However, this new technology also raises many issues, especially regarding copyright. The legal issues surrounding the use of AI voice generation will likely be hotly debated and figured out in the coming years. While the use of AI to generate custom voice lines for existing Warcraft 3 characters is a harmless application of this technology, it gets more problematic when we're dealing with voices from other franchises or those of real people, where the cloning of their voices could raise serious ethical concerns, and is something I do not encourage.
Finally, this technology is rapidly evolving. Many of these tips may no longer be up-to-date at the time you're reading this.
With that out of the way, let's explore the possibilities of using AI voice generation in custom maps!
Available AI Tools
Available AI voice generation tools include:
elevenlabs.io - Upload sound files to train the AI or choose a voice from a library, then have it read a text you enter or change your voice to a target voice.
uberduck.ai - Works similarly to elevenlabs.
voice.ai - Works by changing your voice instead of writing a prompt.
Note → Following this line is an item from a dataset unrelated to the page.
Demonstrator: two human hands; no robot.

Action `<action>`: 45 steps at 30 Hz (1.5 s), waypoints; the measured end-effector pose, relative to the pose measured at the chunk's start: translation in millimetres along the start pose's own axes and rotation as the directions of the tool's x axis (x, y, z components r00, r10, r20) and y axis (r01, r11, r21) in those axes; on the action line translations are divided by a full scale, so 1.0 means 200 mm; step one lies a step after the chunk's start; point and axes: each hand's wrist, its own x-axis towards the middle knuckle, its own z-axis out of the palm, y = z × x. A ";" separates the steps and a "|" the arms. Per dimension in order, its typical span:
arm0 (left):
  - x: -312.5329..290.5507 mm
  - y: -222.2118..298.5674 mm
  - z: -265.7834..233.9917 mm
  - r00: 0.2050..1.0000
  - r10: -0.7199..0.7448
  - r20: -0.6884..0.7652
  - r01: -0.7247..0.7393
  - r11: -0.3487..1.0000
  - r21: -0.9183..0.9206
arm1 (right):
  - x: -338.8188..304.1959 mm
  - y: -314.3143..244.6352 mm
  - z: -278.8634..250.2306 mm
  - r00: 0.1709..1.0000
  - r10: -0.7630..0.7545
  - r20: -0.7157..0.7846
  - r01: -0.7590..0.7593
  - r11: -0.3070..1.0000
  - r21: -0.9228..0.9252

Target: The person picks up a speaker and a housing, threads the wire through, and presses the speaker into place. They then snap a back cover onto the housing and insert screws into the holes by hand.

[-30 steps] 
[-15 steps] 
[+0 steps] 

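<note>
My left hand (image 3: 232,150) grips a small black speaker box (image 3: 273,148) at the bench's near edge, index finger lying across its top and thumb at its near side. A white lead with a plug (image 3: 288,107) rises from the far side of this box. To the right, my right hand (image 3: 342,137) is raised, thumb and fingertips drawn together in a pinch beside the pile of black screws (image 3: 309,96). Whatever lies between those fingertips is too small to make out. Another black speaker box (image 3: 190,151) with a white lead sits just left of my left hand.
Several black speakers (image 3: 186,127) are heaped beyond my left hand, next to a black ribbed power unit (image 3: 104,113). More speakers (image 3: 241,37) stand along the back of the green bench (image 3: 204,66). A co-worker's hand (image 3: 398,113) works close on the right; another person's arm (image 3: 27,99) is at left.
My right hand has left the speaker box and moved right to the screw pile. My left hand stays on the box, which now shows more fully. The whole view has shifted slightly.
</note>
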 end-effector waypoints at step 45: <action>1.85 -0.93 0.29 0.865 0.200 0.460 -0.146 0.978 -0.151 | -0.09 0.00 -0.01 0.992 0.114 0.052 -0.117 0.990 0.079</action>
You need at least 5 minutes of training data to start building voices, which will be difficult with only Warcraft 3 voice lines, but users can share generated voices.
Courtesy of @The Nightmare Book:
PlayHT - Free.
FakeYou - Has lots of game character voices.
replicastudios.com - Free.
readloud.net - Provides more-or-less robotic voicelines.
GitHub - neonbjb/tortoise-tts: - A multi-voice text-to-speech system trained with an emphasis on quality. Requires a good GPU.
Elevenlabs is widely regarded as the most advanced AI voice generation tool on the market right now. All voice samples in this tutorial are created with it. You have a limited amount of text that you can generate per month - more if you pay. If you're looking for just a few voice lines or are fine with a not-so-perfect delivery, the character budget of the free account should suffice. However, if you're trying to get a really naturally sounding delivery, you may have to retry the generation many times, which can quickly deplete your allowance.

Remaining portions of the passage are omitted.